3.2 Results on cropped WSI linking attacks
Figure 12 summarizes our results on cropped WSI linking attacks measured on consecutive slides in experiment (cE-2a). Rs decreases only slightly when compared to the results of experiment (E-2a) in Figure 9 (i.e., WSIs of consecutive slides scanned under the same conditions). When comparing results of Inception, we can see that cropping tissue actually significantly increases Rs; we assume this is caused by the changes in shape/border of the tissue on consecutive slides, to which this feature extractor seem to be more sensitive compared to other extractors.
Similarly, we have also tested attacks on cropped WSIs of non-consecutive slides in experiment (cE-2b); results are summarized in Figure 13. Compared with results of experiment (E-2b) in Figure 10 on whole non-consecutive images, there is again a slight decrease in Rs. Crop shifts have not been evaluated for non-consecutive slides, as the slide distance on cropped slides already drives Rs down to minimal levels and shifting has marginal room for effect.

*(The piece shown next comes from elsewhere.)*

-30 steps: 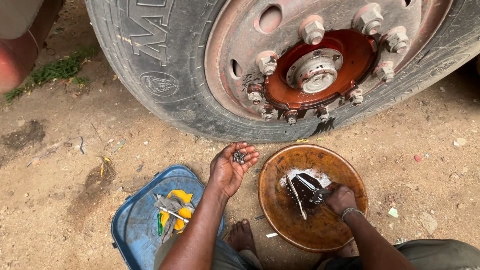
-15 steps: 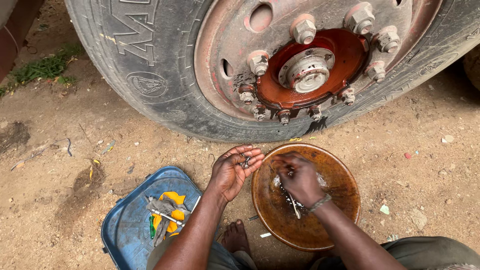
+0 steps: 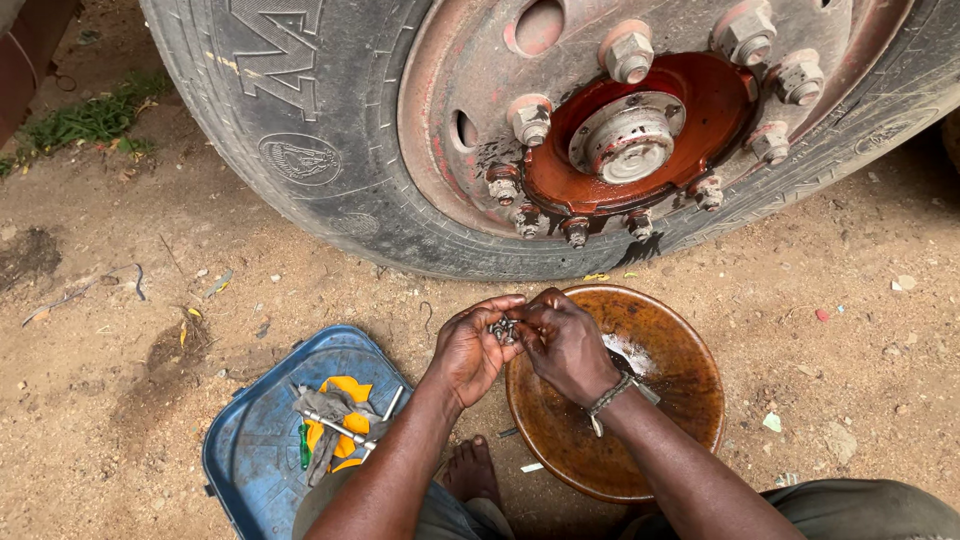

We can summarize that the success of a (full) WSI linking attack using the presented methods does not depend significantly on the availability of the border and on the overall shape of the tissue, but the internal structure of the tissue is sufficient. The used attack model implementation is also relatively insensitive to small shifts in the crop area. Only after shifting by 50 pixels (area overlap 71% to 78% depending on the shift direction) or more, the Rs value deteriorates below 0.8 for all extractors except SimCLRv2, where the significant drop starts only at 75 px (area overlap 58% to 67%). This is expected behavior as SimCLR/SimCLRv2 are trained using random image cropping as a part of stochastic data augmentation.
4 Conclusions and Recommendations
WSI are a specific category of data from the privacy risk perspective. In this paper, we have primarily focused on linkage attacks, which may lead to unintentional identity disclosure or enable inferring additional information about the data subjects. As demonstrated by our experimental results, with a relatively straightforward attack model, the potential for identical WSIs to act as links across different data sets is substantial; likewise for WSIs generated from the same or from closely spatially related physical slides. Additional insight into risks could be obtained by organizing an international competition, where different teams could propose and compare potentially stronger attack methods. The authors propose to organize such a competition using the attack model presented in this paper to develop and test proper technical safeguards for protecting WSI data donor privacy.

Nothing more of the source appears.